- **Exercise objective**: Would you please return the data below verbatim, without its pictures?

__________

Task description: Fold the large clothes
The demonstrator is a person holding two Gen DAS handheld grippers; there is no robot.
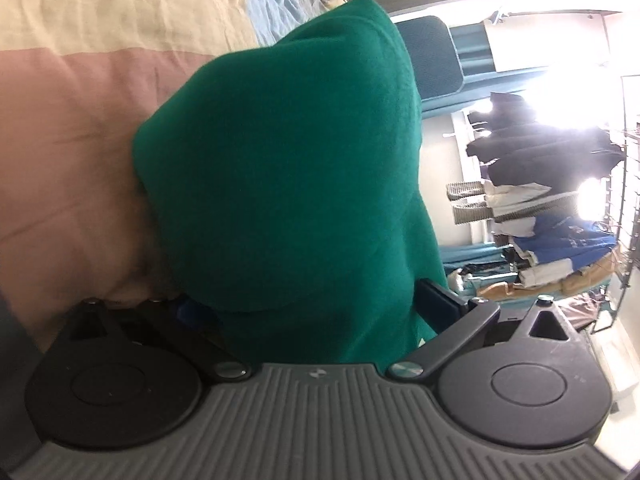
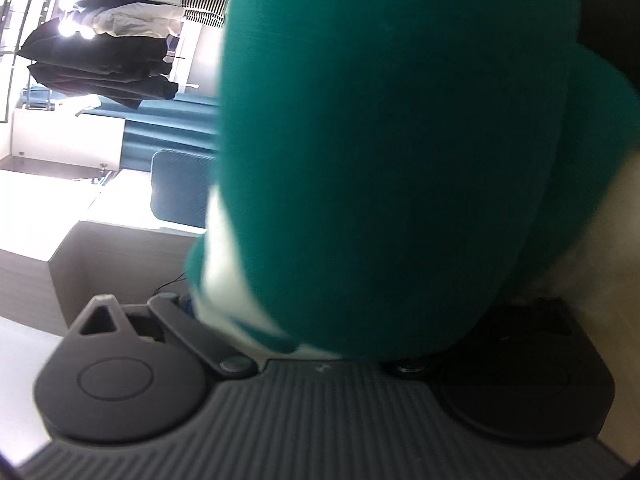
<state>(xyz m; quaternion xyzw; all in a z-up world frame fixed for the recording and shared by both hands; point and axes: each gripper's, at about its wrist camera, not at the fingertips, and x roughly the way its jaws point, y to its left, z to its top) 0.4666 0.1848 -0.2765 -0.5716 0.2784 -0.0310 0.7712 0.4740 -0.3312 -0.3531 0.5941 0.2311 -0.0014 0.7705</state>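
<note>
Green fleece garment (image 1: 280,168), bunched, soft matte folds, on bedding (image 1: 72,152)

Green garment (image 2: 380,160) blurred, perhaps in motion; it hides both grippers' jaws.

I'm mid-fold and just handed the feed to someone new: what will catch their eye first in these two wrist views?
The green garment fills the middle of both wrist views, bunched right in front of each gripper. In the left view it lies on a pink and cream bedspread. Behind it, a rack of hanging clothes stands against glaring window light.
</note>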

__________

- **Exercise answer**:
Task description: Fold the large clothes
The demonstrator is a person holding two Gen DAS handheld grippers; there is no robot.
<state>(xyz m; quaternion xyzw; all in a z-up world frame fixed for the recording and shared by both hands; point and axes: each gripper's, at about its wrist camera, not at the fingertips, and x roughly the way its jaws point, y to its left, z to its top) 0.4666 0.1848 -0.2765 -0.5716 0.2784 -0.0310 0.7712 0.4740 -0.3312 -0.3531 0.5941 0.2311 -0.0014 0.7705</state>
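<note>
Green fleece garment (image 1: 280,168), bunched, soft matte folds, on bedding (image 1: 72,152)

Green garment (image 2: 380,160) blurred, perhaps in motion; it hides both grippers' jaws.

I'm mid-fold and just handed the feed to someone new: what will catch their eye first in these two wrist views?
The green garment fills the middle of both wrist views, bunched right in front of each gripper. In the left view it lies on a pink and cream bedspread. Behind it, a rack of hanging clothes stands against glaring window light.
</note>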

Nothing more is needed to complete the output.